**SUPPLIED DATA**.
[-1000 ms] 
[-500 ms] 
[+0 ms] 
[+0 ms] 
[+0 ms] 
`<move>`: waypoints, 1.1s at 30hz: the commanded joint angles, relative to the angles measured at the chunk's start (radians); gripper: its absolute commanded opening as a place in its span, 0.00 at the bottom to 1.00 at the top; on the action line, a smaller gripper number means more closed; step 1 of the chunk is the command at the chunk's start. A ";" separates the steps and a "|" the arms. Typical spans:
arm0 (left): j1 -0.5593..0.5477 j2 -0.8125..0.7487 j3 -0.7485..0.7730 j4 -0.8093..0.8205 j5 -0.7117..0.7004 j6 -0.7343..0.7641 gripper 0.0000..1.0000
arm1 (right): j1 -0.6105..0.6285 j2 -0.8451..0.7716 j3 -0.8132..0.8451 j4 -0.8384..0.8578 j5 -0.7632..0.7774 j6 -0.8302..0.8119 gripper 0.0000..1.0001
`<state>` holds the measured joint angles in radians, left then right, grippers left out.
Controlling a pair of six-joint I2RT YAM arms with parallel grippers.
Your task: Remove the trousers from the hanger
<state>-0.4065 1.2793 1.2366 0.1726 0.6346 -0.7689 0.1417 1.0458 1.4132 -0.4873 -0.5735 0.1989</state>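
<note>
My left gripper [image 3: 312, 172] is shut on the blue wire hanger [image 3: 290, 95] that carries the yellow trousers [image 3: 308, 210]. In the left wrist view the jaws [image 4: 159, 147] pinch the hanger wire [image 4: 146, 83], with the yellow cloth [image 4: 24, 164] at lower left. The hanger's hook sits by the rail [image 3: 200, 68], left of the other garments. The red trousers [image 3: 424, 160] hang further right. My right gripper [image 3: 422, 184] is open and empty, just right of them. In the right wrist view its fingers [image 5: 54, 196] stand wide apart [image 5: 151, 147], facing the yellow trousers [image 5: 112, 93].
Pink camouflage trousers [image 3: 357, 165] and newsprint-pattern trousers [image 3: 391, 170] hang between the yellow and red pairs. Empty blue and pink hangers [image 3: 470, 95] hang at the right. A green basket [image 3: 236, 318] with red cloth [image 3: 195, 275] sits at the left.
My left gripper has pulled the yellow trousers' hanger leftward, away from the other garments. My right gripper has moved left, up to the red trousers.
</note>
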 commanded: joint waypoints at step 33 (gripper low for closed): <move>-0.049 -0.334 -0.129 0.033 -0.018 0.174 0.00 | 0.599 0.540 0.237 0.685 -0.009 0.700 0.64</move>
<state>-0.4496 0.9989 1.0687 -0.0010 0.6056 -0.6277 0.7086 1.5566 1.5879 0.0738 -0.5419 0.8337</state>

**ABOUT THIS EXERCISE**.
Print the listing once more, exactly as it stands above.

**WRITTEN SOLUTION**.
[-1000 ms] 
[-500 ms] 
[+0 ms] 
[+0 ms] 
[+0 ms] 
`<move>`: waypoints, 1.1s at 30hz: the commanded joint angles, relative to the angles measured at the chunk's start (radians); gripper: its absolute commanded opening as a place in its span, 0.00 at the bottom to 1.00 at the top; on the action line, a smaller gripper number means more closed; step 1 of the chunk is the command at the chunk's start. A ";" separates the steps and a "|" the arms. Typical spans:
arm0 (left): j1 -0.5593..0.5477 j2 -0.8125..0.7487 j3 -0.7485..0.7730 j4 -0.8093..0.8205 j5 -0.7117..0.7004 j6 -0.7343..0.7641 gripper 0.0000..1.0000
arm1 (right): j1 -0.6105..0.6285 j2 -0.8451..0.7716 j3 -0.8132..0.8451 j4 -0.8384..0.8578 j5 -0.7632..0.7774 j6 -0.8302..0.8119 gripper 0.0000..1.0001
`<state>` holds the measured joint angles in radians, left then right, grippers left out.
Controlling a pair of six-joint I2RT YAM arms with parallel grippers.
Your task: Remove the trousers from the hanger
<state>-0.4065 1.2793 1.2366 0.1726 0.6346 -0.7689 0.1417 1.0458 1.4132 -0.4873 -0.5735 0.1989</state>
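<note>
My left gripper [image 3: 312, 172] is shut on the blue wire hanger [image 3: 290, 95] that carries the yellow trousers [image 3: 308, 210]. In the left wrist view the jaws [image 4: 159, 147] pinch the hanger wire [image 4: 146, 83], with the yellow cloth [image 4: 24, 164] at lower left. The hanger's hook sits by the rail [image 3: 200, 68], left of the other garments. The red trousers [image 3: 424, 160] hang further right. My right gripper [image 3: 422, 184] is open and empty, just right of them. In the right wrist view its fingers [image 5: 54, 196] stand wide apart [image 5: 151, 147], facing the yellow trousers [image 5: 112, 93].
Pink camouflage trousers [image 3: 357, 165] and newsprint-pattern trousers [image 3: 391, 170] hang between the yellow and red pairs. Empty blue and pink hangers [image 3: 470, 95] hang at the right. A green basket [image 3: 236, 318] with red cloth [image 3: 195, 275] sits at the left.
My left gripper has pulled the yellow trousers' hanger leftward, away from the other garments. My right gripper has moved left, up to the red trousers.
</note>
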 commanded: joint waypoints at step 33 (gripper low for closed): <move>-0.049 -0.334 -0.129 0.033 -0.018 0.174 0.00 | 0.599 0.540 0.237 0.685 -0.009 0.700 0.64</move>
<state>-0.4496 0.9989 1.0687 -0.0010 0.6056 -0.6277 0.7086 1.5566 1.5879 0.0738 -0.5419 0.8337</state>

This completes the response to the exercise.